10. A method of making a fiber-based hydrogel, comprising: contacting an aqueous polymer phase comprising a photoinitiator with an aqueous solution phase under ultraviolet light exposure and suitable shear forces to generate biocompatible microfibers having a high aspect ratio length to diameter of at least 100; andmechanically interlocking from 1% to 7% by dry weight of the biocompatible microfibers in from 93% to 99% by weight water to provide the fiber-based hydrogel.

11. The method according to claim 10, wherein the aqueous polymer phase is contacted with the aqueous solution phase in a syringe.

12. The method according to claim 10, wherein the aqueous polymer phase is contacted with the aqueous solution phase in a flow-focusing microfluidic device.

13. The method according to claim 10, with the proviso that the aqueous polymer phase is contacted with the aqueous solution phase in the absence of a surfactant.

14. The method according to claim 10, with the proviso that the aqueous polymer phase is contacted with the aqueous solution phase in the absence of an organic solvent.

15. A method of treating a wound, comprising: applying to a wound a fiber-based hydrogel, comprising an aqueous hydrogel comprising from 1% to 7% by dry weight biocompatible microfibers having a high aspect ratio length to diameter of at least 100 in from 93% to 99% by weight water, the biocompatible microfibers mechanically interlocked.
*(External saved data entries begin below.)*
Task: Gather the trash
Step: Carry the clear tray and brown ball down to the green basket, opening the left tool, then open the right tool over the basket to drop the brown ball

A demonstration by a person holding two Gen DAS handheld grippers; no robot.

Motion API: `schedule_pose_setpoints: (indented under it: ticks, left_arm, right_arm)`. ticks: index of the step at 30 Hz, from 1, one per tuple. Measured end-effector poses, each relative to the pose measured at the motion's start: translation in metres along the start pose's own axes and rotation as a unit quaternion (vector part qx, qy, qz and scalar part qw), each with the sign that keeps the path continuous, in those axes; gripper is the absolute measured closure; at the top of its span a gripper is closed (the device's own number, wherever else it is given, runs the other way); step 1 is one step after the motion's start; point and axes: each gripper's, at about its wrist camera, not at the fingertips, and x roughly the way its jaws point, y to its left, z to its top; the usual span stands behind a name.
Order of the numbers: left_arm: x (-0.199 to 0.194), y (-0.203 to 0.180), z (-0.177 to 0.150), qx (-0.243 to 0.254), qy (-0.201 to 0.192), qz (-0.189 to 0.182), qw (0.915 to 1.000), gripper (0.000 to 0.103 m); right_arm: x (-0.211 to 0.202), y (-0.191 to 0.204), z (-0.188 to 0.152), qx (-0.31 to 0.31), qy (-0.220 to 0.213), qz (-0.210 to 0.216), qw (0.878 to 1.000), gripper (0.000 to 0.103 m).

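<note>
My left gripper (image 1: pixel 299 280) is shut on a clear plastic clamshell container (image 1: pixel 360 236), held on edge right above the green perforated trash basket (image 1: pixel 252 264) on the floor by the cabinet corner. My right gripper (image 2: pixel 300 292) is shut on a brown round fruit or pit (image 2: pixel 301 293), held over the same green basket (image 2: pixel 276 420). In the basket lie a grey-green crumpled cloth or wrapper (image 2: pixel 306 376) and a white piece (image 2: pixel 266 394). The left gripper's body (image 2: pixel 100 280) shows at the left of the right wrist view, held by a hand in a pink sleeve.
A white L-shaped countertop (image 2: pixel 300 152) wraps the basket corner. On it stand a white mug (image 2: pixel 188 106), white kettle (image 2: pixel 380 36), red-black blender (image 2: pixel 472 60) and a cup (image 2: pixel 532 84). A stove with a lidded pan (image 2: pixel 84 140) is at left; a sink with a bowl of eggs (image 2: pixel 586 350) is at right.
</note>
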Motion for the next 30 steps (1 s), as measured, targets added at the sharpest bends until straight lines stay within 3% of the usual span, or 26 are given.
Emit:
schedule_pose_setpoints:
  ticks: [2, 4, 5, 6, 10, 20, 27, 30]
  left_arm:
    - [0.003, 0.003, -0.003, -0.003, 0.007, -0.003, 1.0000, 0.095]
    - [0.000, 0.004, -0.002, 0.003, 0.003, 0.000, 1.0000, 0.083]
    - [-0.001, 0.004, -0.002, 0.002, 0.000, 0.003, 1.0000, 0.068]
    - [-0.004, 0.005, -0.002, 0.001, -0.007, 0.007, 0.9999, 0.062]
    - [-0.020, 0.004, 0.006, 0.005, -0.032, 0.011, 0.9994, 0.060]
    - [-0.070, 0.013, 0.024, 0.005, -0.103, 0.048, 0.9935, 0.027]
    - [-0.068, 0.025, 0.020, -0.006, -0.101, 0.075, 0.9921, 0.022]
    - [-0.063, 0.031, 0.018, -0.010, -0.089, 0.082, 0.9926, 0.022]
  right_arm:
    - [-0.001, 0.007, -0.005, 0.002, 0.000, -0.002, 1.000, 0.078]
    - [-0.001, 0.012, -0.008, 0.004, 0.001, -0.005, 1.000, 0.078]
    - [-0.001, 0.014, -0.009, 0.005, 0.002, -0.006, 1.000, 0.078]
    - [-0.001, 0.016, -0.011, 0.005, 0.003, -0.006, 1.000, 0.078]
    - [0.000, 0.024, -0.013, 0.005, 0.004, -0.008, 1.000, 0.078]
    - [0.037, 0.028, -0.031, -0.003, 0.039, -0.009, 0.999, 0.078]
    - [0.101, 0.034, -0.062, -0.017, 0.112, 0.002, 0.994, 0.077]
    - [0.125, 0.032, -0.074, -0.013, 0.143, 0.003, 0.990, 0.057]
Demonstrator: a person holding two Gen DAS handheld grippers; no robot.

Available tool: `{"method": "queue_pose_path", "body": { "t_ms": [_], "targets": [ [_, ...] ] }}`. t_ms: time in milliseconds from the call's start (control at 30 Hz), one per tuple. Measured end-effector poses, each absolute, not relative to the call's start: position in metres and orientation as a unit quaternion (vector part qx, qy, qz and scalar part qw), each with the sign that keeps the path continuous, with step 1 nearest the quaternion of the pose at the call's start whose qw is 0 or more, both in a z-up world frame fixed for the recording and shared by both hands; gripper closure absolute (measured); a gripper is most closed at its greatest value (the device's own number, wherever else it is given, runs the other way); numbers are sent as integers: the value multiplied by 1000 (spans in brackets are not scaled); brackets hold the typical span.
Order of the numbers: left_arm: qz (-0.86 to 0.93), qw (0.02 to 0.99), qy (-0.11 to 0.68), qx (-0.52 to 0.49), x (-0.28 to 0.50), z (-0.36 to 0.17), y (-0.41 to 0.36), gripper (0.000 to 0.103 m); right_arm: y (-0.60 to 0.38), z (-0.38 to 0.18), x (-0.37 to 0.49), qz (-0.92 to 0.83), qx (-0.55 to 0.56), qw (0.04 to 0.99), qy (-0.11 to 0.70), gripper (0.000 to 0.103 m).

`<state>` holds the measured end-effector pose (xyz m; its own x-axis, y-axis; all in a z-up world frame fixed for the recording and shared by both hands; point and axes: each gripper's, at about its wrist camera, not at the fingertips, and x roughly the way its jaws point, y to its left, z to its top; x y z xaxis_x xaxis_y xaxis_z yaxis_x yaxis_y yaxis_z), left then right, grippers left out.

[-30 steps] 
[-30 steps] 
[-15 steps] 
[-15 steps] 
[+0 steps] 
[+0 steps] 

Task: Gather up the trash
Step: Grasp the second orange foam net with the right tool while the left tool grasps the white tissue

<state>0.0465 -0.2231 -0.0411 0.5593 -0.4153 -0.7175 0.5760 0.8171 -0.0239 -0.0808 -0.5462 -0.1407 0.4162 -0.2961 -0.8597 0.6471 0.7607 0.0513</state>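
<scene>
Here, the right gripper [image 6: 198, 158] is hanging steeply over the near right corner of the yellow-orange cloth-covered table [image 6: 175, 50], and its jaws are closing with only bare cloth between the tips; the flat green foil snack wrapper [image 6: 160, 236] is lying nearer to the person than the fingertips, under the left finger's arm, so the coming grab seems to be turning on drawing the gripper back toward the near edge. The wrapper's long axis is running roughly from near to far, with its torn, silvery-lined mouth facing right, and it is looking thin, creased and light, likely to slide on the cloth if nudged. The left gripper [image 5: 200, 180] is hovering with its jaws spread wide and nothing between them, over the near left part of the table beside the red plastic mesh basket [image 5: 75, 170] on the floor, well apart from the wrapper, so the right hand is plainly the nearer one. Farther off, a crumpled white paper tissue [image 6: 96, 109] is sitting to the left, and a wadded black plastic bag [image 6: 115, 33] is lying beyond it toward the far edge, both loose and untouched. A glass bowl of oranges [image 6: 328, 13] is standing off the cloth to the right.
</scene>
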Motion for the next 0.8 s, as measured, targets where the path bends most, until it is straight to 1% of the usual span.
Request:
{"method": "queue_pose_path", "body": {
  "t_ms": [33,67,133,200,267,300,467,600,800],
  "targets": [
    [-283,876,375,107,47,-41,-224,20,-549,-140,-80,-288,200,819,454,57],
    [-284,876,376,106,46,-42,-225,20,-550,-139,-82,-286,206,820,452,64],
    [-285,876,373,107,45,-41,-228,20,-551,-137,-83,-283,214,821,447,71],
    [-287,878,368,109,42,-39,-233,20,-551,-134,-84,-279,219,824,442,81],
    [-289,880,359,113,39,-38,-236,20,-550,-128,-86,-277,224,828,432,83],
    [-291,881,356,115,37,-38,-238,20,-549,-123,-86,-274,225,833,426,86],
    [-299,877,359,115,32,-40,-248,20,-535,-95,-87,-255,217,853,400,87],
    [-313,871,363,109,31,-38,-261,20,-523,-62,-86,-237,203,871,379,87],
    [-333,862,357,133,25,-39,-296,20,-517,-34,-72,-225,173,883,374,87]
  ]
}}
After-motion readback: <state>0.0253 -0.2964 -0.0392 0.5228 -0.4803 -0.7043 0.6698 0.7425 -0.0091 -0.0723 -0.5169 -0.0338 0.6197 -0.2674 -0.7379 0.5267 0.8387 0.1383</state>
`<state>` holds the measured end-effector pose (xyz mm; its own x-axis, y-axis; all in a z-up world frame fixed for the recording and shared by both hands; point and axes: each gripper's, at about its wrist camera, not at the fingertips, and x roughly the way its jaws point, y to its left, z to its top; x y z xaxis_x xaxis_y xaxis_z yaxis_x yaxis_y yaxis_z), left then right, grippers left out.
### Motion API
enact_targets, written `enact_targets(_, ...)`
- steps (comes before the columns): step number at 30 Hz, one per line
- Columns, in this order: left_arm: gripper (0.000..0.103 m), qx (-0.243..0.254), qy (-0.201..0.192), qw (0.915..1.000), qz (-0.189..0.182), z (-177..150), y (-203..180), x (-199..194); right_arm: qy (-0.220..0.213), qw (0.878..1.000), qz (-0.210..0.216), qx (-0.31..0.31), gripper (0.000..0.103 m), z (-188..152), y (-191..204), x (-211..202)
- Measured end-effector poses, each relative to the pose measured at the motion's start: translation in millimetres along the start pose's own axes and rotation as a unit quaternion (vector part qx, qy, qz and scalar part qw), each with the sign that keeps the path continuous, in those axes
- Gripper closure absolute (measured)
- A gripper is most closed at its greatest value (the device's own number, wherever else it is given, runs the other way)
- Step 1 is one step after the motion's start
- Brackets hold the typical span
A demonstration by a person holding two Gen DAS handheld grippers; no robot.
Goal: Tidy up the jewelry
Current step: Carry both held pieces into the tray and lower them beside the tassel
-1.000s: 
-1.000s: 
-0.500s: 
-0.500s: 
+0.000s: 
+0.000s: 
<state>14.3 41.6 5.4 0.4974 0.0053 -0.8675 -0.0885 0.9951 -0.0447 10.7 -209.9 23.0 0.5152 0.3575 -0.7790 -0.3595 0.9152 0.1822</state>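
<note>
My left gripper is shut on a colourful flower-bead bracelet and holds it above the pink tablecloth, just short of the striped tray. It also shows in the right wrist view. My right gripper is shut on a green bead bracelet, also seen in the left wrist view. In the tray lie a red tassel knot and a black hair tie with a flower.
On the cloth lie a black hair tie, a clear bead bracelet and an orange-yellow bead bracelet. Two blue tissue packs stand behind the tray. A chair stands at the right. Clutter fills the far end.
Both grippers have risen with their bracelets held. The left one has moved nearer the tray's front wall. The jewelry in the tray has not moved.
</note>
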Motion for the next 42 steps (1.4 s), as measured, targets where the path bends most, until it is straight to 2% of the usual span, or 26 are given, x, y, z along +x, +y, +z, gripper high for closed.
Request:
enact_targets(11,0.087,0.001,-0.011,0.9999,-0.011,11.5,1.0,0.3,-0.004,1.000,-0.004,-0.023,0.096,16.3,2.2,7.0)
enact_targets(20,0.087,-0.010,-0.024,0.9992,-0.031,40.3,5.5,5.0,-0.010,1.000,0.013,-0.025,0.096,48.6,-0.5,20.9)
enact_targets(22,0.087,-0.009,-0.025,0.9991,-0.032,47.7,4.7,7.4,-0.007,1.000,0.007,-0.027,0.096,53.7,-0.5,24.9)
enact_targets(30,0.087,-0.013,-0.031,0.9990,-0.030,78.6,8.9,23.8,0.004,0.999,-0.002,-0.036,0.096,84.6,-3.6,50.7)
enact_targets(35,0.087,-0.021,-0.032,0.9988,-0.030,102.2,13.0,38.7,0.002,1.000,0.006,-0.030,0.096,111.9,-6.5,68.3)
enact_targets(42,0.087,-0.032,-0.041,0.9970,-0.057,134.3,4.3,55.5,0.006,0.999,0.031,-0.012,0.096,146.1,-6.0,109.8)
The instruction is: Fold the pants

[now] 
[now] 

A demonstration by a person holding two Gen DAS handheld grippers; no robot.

16. A method of making a fiber-based hydrogel with tunable mechanical properties and/or drug release profile, comprising: contacting an aqueous polymer phase comprising a photoinitiator with an aqueous solution phase under ultraviolet light exposure and suitable shear forces to generate biocompatible microfibers having a high aspect ratio length to diameter of at least 100; andmechanically interlocking from 1% to 7% by dry weight of the biocompatible microfibers in from 93% to 99% by weight water to provide the fiber-based hydrogel.

17. The method according to claim 16, wherein the fiber aspect ratio is adjusted to tune a considerable range of mechanical properties and/drug release profile.

18. A method of making a medicament with controlled drug release rate and/or drug release profile, comprising: using the fiber-based hydrogel of claim 1 in the medicament.

19. A method of making a medicament with controlled drug release rate and/or drug release profile, comprising: using the fiber-based hydrogel of claim 1 in the medicament.